- **GOAL OF THE EXERCISE**
Line by line, return everything in the listing exactly.

- **INFORMATION SHOWN**
****************
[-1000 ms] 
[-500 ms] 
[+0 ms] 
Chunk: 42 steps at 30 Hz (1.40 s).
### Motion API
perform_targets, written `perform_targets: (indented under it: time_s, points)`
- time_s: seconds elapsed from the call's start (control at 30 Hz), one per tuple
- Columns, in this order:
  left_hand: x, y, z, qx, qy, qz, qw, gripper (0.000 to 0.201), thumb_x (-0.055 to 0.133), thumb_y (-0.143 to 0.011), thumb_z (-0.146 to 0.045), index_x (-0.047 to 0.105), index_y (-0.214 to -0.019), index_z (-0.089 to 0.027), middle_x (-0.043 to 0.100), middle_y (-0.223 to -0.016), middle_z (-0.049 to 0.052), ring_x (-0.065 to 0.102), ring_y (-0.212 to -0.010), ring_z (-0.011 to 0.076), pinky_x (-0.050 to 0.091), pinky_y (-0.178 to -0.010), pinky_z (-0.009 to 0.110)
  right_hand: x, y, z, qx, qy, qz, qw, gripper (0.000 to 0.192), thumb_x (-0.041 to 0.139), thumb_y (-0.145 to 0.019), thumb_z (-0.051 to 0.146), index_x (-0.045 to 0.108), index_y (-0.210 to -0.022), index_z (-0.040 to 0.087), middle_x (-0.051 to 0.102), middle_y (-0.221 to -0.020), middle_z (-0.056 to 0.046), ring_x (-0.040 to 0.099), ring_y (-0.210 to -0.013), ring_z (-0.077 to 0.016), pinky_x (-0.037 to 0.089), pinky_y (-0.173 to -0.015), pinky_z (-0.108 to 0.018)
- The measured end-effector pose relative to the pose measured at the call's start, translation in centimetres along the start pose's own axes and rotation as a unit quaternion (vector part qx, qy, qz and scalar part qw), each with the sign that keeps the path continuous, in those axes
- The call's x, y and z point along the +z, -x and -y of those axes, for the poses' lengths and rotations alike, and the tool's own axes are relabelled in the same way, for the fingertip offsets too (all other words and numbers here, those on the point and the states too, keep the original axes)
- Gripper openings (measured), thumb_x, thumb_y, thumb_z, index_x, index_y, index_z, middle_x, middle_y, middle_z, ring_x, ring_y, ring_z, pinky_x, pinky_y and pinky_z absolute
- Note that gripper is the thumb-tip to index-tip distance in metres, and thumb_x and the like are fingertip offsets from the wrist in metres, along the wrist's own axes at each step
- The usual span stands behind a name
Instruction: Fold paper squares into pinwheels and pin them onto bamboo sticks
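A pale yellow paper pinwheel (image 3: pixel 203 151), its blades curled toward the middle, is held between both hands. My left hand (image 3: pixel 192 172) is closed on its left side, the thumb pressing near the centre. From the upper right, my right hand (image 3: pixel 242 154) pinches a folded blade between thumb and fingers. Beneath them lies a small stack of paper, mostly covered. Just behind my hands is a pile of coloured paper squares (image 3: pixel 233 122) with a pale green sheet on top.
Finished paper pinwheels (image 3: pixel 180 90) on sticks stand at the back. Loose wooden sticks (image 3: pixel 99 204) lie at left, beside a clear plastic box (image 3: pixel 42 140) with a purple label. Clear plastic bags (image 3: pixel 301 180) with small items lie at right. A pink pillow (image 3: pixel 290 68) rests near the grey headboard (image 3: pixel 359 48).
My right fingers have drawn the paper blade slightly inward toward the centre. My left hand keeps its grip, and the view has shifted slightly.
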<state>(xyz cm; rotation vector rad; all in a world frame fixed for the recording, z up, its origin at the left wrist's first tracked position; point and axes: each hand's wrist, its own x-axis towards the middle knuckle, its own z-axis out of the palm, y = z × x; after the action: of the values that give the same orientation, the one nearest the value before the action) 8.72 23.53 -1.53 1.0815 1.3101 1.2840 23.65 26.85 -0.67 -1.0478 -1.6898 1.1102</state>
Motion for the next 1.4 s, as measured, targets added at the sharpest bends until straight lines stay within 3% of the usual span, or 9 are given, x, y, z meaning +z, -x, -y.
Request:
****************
- **TASK RESPONSE**
[-1000 ms] 
[-500 ms] 
[+0 ms] 
Chunk: 42 steps at 30 Hz (1.40 s).
### Motion API
perform_targets, written `perform_targets: (indented under it: time_s, points)`
- time_s: seconds elapsed from the call's start (control at 30 Hz), one per tuple
- Columns, in this order:
  left_hand: x, y, z, qx, qy, qz, qw, gripper (0.000 to 0.201), thumb_x (-0.055 to 0.133), thumb_y (-0.143 to 0.011), thumb_z (-0.146 to 0.045), index_x (-0.047 to 0.105), index_y (-0.214 to -0.019), index_z (-0.089 to 0.027), middle_x (-0.043 to 0.100), middle_y (-0.223 to -0.016), middle_z (-0.049 to 0.052), ring_x (-0.065 to 0.102), ring_y (-0.212 to -0.010), ring_z (-0.011 to 0.076), pinky_x (-0.050 to 0.091), pinky_y (-0.178 to -0.010), pinky_z (-0.009 to 0.110)
  right_hand: x, y, z, qx, qy, qz, qw, gripper (0.000 to 0.192), thumb_x (-0.041 to 0.139), thumb_y (-0.145 to 0.019), thumb_z (-0.051 to 0.146), index_x (-0.045 to 0.108), index_y (-0.210 to -0.022), index_z (-0.040 to 0.087), middle_x (-0.051 to 0.102), middle_y (-0.221 to -0.020), middle_z (-0.056 to 0.046), ring_x (-0.040 to 0.099), ring_y (-0.210 to -0.013), ring_z (-0.077 to 0.016), pinky_x (-0.037 to 0.089), pinky_y (-0.173 to -0.015), pinky_z (-0.108 to 0.018)
- The measured end-effector pose relative to the pose measured at the call's start, translation in centimetres along the start pose's own axes and rotation as a unit quaternion (vector part qx, qy, qz and scalar part qw), each with the sign that keeps the path continuous, in those axes
- The call's x, y and z point along the +z, -x and -y of those axes, for the poses' lengths and rotations alike, and the tool's own axes are relabelled in the same way, for the fingertip offsets too (all other words and numbers here, those on the point and the states too, keep the original axes)
- Gripper openings (measured), thumb_x, thumb_y, thumb_z, index_x, index_y, index_z, middle_x, middle_y, middle_z, ring_x, ring_y, ring_z, pinky_x, pinky_y and pinky_z absolute
- Note that gripper is the thumb-tip to index-tip distance in metres, and thumb_x and the like are fingertip offsets from the wrist in metres, along the wrist's own axes at each step
- The usual span stands behind a name
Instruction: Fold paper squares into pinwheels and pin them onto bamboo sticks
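A pale yellow paper pinwheel (image 3: pixel 203 151), its blades curled toward the middle, is held between both hands. My left hand (image 3: pixel 192 172) is closed on its left side, the thumb pressing near the centre. From the upper right, my right hand (image 3: pixel 242 154) pinches a folded blade between thumb and fingers. Beneath them lies a small stack of paper, mostly covered. Just behind my hands is a pile of coloured paper squares (image 3: pixel 233 122) with a pale green sheet on top.
Finished paper pinwheels (image 3: pixel 180 90) on sticks stand at the back. Loose wooden sticks (image 3: pixel 99 204) lie at left, beside a clear plastic box (image 3: pixel 42 140) with a purple label. Clear plastic bags (image 3: pixel 301 180) with small items lie at right. A pink pillow (image 3: pixel 290 68) rests near the grey headboard (image 3: pixel 359 48).
My right fingers have drawn the paper blade slightly inward toward the centre. My left hand keeps its grip, and the view has shifted slightly.
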<state>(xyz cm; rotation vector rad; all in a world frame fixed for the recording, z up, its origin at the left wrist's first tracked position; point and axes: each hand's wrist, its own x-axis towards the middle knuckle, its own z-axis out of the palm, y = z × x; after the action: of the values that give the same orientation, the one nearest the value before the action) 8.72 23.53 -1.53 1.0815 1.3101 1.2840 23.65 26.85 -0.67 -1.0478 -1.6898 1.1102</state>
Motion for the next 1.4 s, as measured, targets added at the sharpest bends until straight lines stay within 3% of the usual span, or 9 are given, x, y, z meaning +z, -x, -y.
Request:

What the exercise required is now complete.